The next thing I did was jump on the Book Depository website and ordered every single one of Aletha’s books on Aware Parenting (there were 4 at the time, there are now 5). Unfortunately the books didn’t arrive before my son was born, but once they arrived I devoured each page of those four books as quickly as I could. Thankfully, it didn’t take long because the time spent sitting up at night feeding my newborn gave me the opportunity to read the books that changed my life.

I became so passionate about Aware Parenting and sort other parents out in my community and abroad who were following this approach. I then connected with Marion (who I mentioned above). I have done several of the amazing online courses she has to offer. I lived and breathed Aware Parenting, all with the support from my husband – which let me tell you, when you are on the same page about parenting as your spouse if freaking amazing. Our family didn’t really understand this different kind of parenting. Some of them probably thought the whole thing was completely ludicrous. However, there were a couple of family members that went to the effort to understand and even practice Aware Parenting with my kids, for which I am truly grateful.

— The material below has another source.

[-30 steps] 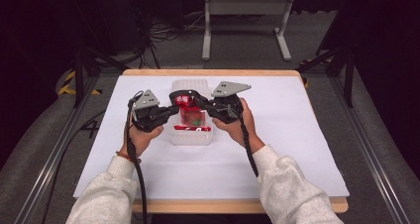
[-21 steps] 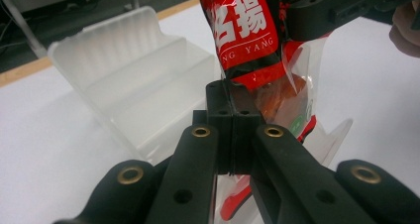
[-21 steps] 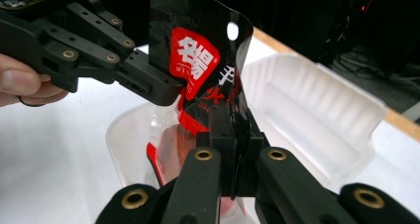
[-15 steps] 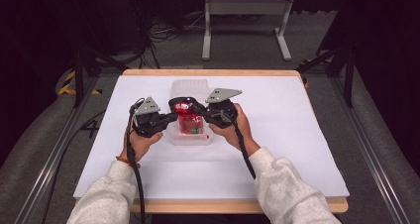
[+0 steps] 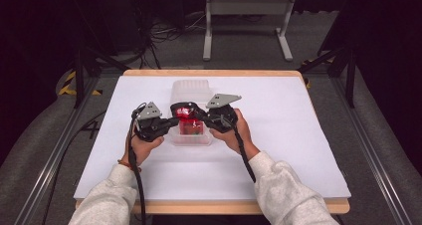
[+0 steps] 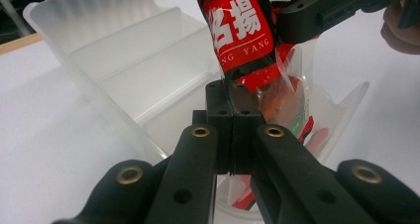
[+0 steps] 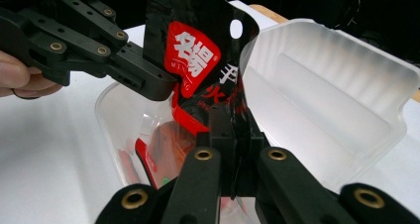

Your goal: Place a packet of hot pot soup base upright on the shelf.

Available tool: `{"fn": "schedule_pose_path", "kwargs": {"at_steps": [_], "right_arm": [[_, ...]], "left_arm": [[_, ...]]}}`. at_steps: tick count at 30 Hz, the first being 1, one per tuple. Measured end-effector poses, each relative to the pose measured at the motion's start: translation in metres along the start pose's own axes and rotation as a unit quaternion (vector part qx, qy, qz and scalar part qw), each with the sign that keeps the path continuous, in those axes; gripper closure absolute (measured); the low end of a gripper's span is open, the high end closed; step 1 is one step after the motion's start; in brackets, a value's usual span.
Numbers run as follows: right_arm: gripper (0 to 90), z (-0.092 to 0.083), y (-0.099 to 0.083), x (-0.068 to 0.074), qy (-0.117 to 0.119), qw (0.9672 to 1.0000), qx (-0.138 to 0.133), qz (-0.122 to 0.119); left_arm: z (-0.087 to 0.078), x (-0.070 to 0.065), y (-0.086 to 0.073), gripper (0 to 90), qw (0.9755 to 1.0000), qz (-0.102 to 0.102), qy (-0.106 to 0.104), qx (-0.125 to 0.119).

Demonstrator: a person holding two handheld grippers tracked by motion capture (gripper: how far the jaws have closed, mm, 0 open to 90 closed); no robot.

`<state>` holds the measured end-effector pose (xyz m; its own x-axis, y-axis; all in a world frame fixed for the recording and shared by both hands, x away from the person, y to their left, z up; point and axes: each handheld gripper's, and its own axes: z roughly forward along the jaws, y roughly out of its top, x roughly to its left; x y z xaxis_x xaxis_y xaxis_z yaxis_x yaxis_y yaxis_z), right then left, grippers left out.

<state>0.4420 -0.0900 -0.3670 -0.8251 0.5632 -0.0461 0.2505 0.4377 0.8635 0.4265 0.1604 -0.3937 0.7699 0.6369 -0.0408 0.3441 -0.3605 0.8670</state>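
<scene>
A red and black snack packet [image 5: 186, 116] with white characters hangs upright, its lower end inside a clear plastic box [image 5: 192, 139] on the white table sheet. My left gripper [image 5: 172, 121] is shut on the packet's left edge, jaws pressed together on the film [image 6: 242, 30]. From the other side, my right gripper [image 5: 200, 114] is shut on the packet [image 7: 193, 50] too. In the right gripper view the left gripper [image 7: 99, 45] clamps the packet's side above the box base [image 7: 115, 116]. The box's hinged lid [image 5: 191, 88] lies open behind.
A white sheet [image 5: 288, 135] covers the wooden table [image 5: 298, 205]. More red wrapping lies at the box bottom [image 6: 317, 135]. A metal stand [image 5: 246, 16] and cables sit on the dark floor beyond the table.
Both hands have come down with the packet, so its lower end now sits in the box. Both grips stay shut on it.
</scene>
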Motion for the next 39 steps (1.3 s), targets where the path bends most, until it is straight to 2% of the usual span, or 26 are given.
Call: {"fn": "schedule_pose_path", "kwargs": {"at_steps": [8,18,33,39], "right_arm": [[89.9,0.004,-0.009,0.003,0.003,1.0000,0.007,-0.003],[89.9,0.005,-0.015,0.004,0.001,0.9999,0.009,-0.006],[88.5,0.002,-0.011,0.007,-0.004,0.9995,0.014,-0.028],[84.3,-0.002,-0.008,0.006,-0.004,0.9995,0.008,-0.031]], "left_arm": [[0.004,-0.005,-0.005,89.5,0.9996,0.017,0.010,0.019],[0.006,-0.007,-0.009,89.2,0.9995,0.024,0.010,0.020],[0.000,-0.009,-0.008,84.4,0.9994,0.022,0.026,-0.006],[-0.010,-0.009,-0.004,83.1,0.9988,0.018,0.034,-0.029]]}}
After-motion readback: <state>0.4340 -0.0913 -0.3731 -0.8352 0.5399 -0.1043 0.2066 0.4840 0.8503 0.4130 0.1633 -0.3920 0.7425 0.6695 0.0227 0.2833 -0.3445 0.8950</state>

As my journey into Aware Parenting deepened, I realised it was more a way of life than just a way to parent. It sparked in me a deep passion and altered my career course to specialise in parenting and children. It was very early on that I decided I was going to become a Certified Aware Parenting Instructor. I achieved this almost 4 years ago; 3 years after I commenced my Aware Parenting journey.

 

So what is this Aware Parenting you ask? If you’ve read my previous blog posts they will give you some inkling as to the philosophy. Aware Parenting is about honouring a child for who they are, seeing them for who they are instead of their behaviour. It is a way of life encompassing compassion, empathy, cooperation, connection and understanding. There are three main components as outlined by Aletha as the core of what Aware Parenting is. These are:

 

* Attachment-style parenting

* Natural childbirth and early bonding

* Plenty of physical contact

* Prolonged breast-feeding

* Prompt responsiveness to crying

* Sensitive attunement

* Non-punitive discipline

* No punishments of any kind (including spanking, "time-out", and artificial "consequences")

* No rewards or bribes

* A search for underlying needs and feelings

* Anger management for parents

* Peaceful conflict-resolution (family meetings, mediation, etc.)

* Healing from stress and trauma

* Recognition of stress and trauma (including unmet needs) as primary causes of behavioral and emotional problems

* Emphasis on prevention of stress and trauma

* Recognition of the healing effects of play, laughter, and crying in the context of a loving parent/child relationship

* Respectful, empathic listening and acceptance of children's emotions

(Copyright © 1994 by Aletha Solter “copied with permission from the Aware Parenting Institute website” http://www.awareparenting.com/aspects.html)

 

All of these principles are based on scientific and psychological research into the development of a human baby and child. When you read that tears and tantrums are healing, I wonder how that makes you feel? Before I came across Aware Parenting, I thought these were things that needed to be stopped. However, after reading the scientific research it makes complete sense for me personally. Biochemist William Fey discovered that when we cry to release emotions such as sadness, powerlessness, frustration and anger we are releasing stress hormones from our body. This is a crucial step in allowing our body to regain equilibrium.

Aware Parenting is following what works for you, tuning in to your own feelings around all aspects of your life and going with what resonates with you. As with everything in life, take what you like and leave the rest when you close this window.

I have lived, breathed and parented Aware Parenting for 7 years, and I can say with absolute certainty that the times I have stumbled (whether from exhaustion or stress) and defaulted to the way I was raised (punishment, timeouts, etc), my children have not responded well. When I use Aware Parenting by connecting before correcting, using play for challenging behaviours and holding space for big feelings, everyone feels happier and more connected.